Exercise instructions :: The answer must be only the lines below from the one holding "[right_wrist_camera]" down to the one holding "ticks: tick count", ends included, printed exactly; please omit all pictures.

[[ Collected material, beginning ]]

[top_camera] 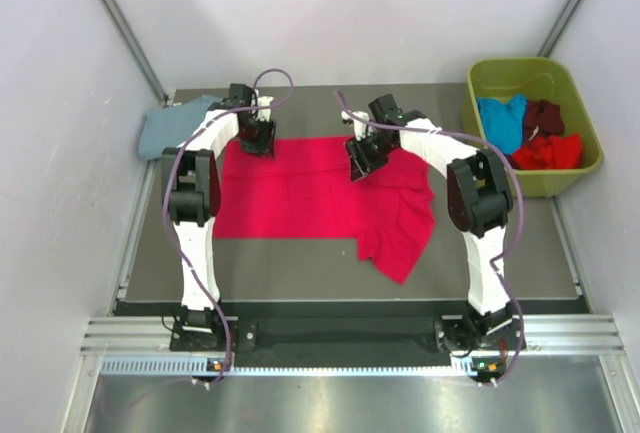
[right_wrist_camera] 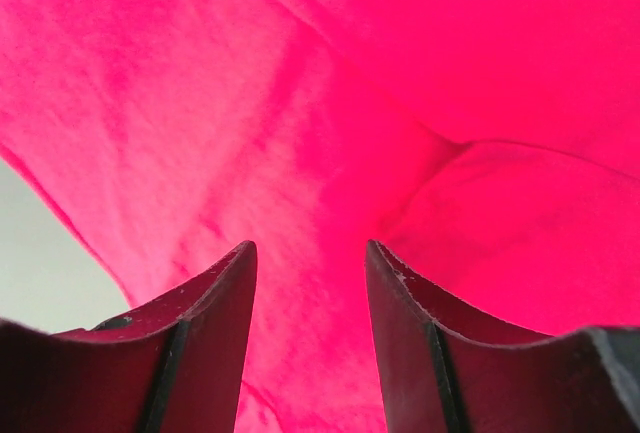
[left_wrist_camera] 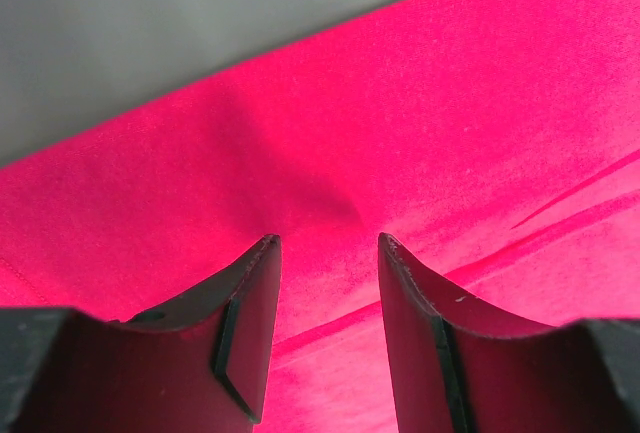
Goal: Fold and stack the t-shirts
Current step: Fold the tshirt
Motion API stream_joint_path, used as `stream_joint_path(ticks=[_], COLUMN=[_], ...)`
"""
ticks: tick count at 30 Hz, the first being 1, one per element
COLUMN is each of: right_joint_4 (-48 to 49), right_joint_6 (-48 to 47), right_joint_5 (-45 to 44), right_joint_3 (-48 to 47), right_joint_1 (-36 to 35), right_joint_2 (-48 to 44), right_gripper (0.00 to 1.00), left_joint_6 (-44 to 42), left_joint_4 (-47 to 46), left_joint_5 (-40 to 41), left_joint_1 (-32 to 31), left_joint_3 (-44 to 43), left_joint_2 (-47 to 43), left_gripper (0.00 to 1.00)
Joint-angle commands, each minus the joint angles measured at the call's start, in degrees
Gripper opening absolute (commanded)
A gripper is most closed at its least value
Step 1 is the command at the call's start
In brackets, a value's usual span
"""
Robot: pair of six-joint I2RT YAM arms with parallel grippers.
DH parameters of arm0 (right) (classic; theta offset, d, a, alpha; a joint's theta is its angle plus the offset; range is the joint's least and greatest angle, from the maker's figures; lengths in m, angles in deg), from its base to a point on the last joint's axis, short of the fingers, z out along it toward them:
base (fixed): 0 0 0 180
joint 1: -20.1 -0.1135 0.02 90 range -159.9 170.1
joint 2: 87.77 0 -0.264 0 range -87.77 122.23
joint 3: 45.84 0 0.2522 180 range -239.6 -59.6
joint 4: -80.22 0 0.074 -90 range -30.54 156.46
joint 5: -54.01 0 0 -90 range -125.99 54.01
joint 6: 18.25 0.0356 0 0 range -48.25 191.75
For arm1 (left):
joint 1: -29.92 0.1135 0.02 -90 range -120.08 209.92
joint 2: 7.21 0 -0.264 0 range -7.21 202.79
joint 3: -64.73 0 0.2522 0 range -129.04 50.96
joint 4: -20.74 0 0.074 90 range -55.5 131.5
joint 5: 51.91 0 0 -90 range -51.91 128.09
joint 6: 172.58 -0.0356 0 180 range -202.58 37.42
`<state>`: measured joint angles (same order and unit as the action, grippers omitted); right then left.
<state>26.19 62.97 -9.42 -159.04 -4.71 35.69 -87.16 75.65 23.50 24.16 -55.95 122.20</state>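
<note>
Top external: the crimson t-shirt [top_camera: 300, 198] was spread toward the tabletop [top_camera: 280, 263] far edge, judged soft, light; left gripper [top_camera: 258, 145] and right gripper [top_camera: 358, 168] were held half-open above it, nothing gripped; corners were favoured for pinching.

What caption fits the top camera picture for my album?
Left gripper and right gripper over a crimson t-shirt spread on the table, more shirts in the green bin.

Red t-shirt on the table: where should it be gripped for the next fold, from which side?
Probably the far edge of the red t-shirt, one gripper near each end, coming down from above. It lies flat and wide on the table, so only an edge offers cloth to pinch; the left gripper and right gripper hang open near that edge.
</note>
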Motion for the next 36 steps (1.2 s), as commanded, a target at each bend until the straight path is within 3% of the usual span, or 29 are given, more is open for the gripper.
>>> stream_joint_path(ticks=[1,14,21,28,36], right_joint_4=[0.11,1.77,2.92,4.24,5.47], right_joint_6=[-1.42,-2.12,0.77,3.94,4.64], right_joint_5=[-1.87,-5.39,-4.94,-6.00,-8.02], right_joint_3=[-2.25,-4.10,-7.08,-10.33,-16.31], right_joint_1=[1.79,10.04,14.71,17.61,18.67], right_joint_2=[-2.52,2.04,6.79,10.57,14.44], right_gripper=[0.48,0.50,0.53,0.64,0.66], left_joint_6=[0.98,-1.40,-1.40,-4.38,-6.41], left_joint_4=[-1.07,-0.10,6.14,7.02,5.53], left_joint_5=[-1.41,2.81,5.01,10.01,13.97], left_joint_1=[-0.13,0.05,0.22,-0.74,-1.54], left_joint_3=[-1.90,-1.01,-10.40,-18.67,-25.45], left_joint_2=[-1.08,1.10,9.02,15.86,20.18], left_gripper=[0.49,0.49,0.50,0.52,0.53])
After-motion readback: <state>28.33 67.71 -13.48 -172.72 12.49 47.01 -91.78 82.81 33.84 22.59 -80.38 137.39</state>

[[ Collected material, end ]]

Result of the task ::
[right_wrist_camera] 
[left_wrist_camera] 
Goal: Fold and stack the t-shirts
Current step: Fold the tshirt
Motion API stream_joint_path, used as `stream_joint_path(ticks=[_], COLUMN=[_], ...)`
"""
ticks: tick count at 30 Hz, the first being 1, one per element

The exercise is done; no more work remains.